L’ermeneutica come ricostruzione della razionalità
Pensiero debole o “pensiero dei deboli”?
DOI:
https://doi.org/10.13135/2036-542X/7535Abstract
Tra i numerosi equivoci più o meno rilevanti che sono sorti attorno al pensiero debole, il meno trascurabile è senza dubbio quello che attribuisce all’ermeneutica di Gianni Vattimo la scelta di abbandonare in toto il lessico della razionalità, per sostituirlo con un’imprecisata opzione irrazionalistica. Dalla tesi nietzscheana secondo cui tutto è interpretazione, molti hanno derivato l’idea che per l’ermeneutica “debolista” non vi sarebbero né verità né argomentazione, ma soltanto il flusso indefinito dei discorsi culturalmente situati.
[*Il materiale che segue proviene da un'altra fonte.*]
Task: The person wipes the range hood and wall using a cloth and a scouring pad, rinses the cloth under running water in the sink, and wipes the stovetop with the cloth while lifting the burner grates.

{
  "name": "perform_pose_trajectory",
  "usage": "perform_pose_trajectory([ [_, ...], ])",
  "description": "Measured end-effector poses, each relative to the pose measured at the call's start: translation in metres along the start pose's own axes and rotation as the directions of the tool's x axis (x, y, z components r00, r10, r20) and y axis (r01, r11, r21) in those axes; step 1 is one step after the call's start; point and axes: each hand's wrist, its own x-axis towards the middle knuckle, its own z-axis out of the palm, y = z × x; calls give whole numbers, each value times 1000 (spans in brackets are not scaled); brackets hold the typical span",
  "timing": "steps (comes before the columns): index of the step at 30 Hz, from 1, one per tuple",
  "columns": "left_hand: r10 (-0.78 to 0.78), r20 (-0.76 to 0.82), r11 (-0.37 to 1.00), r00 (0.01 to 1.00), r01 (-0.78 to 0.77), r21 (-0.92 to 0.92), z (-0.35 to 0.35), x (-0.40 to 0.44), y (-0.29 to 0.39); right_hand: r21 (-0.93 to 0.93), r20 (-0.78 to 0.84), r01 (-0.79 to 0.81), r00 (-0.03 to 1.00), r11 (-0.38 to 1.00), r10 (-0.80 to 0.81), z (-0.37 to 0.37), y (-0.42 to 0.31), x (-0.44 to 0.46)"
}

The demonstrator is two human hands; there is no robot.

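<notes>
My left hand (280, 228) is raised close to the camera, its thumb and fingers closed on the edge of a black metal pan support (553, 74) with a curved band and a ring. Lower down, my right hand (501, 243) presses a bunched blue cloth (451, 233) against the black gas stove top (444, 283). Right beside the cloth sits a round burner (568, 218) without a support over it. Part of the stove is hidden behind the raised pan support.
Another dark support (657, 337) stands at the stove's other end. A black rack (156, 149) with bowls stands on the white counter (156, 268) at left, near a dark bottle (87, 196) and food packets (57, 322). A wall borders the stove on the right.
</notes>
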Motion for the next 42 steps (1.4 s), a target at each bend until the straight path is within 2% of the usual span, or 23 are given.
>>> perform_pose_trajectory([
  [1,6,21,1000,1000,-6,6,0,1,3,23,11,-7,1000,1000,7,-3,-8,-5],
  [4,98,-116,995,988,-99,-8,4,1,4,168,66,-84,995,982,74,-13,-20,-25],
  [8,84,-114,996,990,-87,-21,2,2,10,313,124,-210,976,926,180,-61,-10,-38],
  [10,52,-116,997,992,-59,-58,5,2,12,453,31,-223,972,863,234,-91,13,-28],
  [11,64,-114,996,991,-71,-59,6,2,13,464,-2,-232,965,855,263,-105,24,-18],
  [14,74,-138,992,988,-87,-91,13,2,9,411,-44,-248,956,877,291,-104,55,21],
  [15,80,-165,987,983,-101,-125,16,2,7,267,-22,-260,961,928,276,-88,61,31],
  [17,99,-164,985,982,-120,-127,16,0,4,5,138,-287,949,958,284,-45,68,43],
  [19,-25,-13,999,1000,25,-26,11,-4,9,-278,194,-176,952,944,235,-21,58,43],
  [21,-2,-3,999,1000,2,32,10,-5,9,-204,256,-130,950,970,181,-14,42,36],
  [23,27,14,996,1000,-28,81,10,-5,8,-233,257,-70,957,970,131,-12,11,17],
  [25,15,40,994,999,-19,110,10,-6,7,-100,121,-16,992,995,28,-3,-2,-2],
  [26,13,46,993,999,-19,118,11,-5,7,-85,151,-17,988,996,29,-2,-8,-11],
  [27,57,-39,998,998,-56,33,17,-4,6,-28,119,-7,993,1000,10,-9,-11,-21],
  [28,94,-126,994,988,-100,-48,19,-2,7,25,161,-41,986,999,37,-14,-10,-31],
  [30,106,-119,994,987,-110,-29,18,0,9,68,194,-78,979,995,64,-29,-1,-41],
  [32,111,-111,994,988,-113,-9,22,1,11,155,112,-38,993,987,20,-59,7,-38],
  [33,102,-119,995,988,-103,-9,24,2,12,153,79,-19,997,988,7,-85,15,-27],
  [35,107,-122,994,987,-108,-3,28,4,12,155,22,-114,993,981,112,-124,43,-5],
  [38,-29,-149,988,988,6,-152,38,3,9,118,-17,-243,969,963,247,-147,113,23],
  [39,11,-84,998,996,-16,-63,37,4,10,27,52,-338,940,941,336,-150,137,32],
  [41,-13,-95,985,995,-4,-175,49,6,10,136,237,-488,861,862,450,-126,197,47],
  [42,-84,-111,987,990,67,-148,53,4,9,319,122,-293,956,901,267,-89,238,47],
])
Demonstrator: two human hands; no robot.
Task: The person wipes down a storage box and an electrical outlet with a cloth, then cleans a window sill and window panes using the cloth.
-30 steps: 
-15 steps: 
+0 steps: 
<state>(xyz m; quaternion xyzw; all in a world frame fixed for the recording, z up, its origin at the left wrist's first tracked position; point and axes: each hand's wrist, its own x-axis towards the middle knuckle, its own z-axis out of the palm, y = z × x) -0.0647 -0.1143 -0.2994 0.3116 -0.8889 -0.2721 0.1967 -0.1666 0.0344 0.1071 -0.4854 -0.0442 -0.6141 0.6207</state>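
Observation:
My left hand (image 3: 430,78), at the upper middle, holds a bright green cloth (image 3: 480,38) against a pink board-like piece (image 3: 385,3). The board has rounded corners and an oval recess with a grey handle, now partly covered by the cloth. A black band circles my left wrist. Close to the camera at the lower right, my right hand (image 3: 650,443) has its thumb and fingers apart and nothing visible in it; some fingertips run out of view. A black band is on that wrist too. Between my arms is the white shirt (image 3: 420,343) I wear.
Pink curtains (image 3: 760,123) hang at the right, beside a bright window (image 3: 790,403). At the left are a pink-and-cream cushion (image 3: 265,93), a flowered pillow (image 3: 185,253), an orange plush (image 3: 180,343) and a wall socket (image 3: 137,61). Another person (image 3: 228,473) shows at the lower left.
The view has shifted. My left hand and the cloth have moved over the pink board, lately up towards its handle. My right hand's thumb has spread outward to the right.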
Questa lettura contestualista del pensiero di Vattimo ha avuto buon gioco a diffondersi e a riscuotere un discreto successo, anche grazie al forte impulso che negli ultimi decenni del ’900 hanno registrato gli studi sul multiculturalismo e sull’antropologia culturale, in Europa e in Italia. Più o meno esplicitamente, il pensiero debole è stato dunque interpretato come un vasto terreno comune, tanto ampio quanto indeterminato, in grado di tenere assieme diversi approcci e sensibilità teoriche, senza porre in alcun modo l’esigenza di una sintesi.